Durante el viaje sentía como si el corazón se le saliese del pecho. ¡No
podía creerlo! ¡El mismísimo Hijo de Dios estaba viviendo ahí en medio
de sus monjes! ¿Cómo no había sido capaz de reconocerle? ¿Sería el
hermano sacristán? ¿Tal vez el hermano cocinero? ¿O el hermano
administrador? ¡No, el no! Por desgracia, él tenía demasiados defectos…
Pero el anciano obispo había dicho que se había "disfrazado". ¿No serían
acaso aquellos defectos parte de su disfraz? Bien mirado, todos en el
convento tenían defectos… ¡y uno de ellos tenía que ser Jesucristo!
Cuando
llegó al monasterio, reunió a sus monjes y les contó lo que había
averiguado. Los monjes se miraban incrédulos unos a otros. ¿Jesucristo…
aquí? ¡Increíble! Claro que si estaba disfrazado…. Entonces, tal vez…

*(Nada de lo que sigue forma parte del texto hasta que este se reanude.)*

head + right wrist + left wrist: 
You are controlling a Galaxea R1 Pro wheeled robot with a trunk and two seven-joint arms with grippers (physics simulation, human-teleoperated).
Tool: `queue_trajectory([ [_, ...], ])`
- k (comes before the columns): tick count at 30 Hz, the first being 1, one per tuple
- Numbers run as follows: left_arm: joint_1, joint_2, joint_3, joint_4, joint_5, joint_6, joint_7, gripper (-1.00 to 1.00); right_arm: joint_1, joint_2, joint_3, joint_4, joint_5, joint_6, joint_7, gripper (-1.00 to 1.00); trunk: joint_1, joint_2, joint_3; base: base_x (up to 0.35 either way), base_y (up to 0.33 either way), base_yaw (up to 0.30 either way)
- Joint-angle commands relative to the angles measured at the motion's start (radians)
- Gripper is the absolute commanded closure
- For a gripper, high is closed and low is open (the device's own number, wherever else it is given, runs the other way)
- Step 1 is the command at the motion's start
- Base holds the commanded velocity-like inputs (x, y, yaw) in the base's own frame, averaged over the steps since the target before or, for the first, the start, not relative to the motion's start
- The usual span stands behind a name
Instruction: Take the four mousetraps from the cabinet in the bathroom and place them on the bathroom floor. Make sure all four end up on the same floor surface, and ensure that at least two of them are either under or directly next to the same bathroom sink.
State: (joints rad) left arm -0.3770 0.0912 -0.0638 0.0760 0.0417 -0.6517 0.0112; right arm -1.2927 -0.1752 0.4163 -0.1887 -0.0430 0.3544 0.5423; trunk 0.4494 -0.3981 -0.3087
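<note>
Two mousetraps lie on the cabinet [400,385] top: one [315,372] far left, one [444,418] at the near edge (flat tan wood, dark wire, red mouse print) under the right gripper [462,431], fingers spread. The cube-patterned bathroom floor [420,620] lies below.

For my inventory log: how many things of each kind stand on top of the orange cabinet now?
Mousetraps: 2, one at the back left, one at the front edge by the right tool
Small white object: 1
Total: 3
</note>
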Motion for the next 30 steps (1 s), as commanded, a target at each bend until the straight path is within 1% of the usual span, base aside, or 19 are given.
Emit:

Podría ser Fulano.. ¿O Mengano? ¿O….?
Una
cosa era cierta: Si el Hijo de Dios estaba allí disfrazado, no era
probable que pudieran reconocerlo. De modo que empezaron todos a
tratarse con respeto y consideración. "Nunca se sabe", pensaba cada cual
para sí cuando trataba con otro monje, "tal vez sea éste…"
El
resultado fue que el monasterio recobró su antiguo ambiente de gozo
desbordante. Pronto volvieron a acudir decenas de candidatos pidiendo
ser admitidos en la Orden, y en la capilla volvió a resonar el jubiloso
canto de los monjes, radiantes del espíritu de Amor.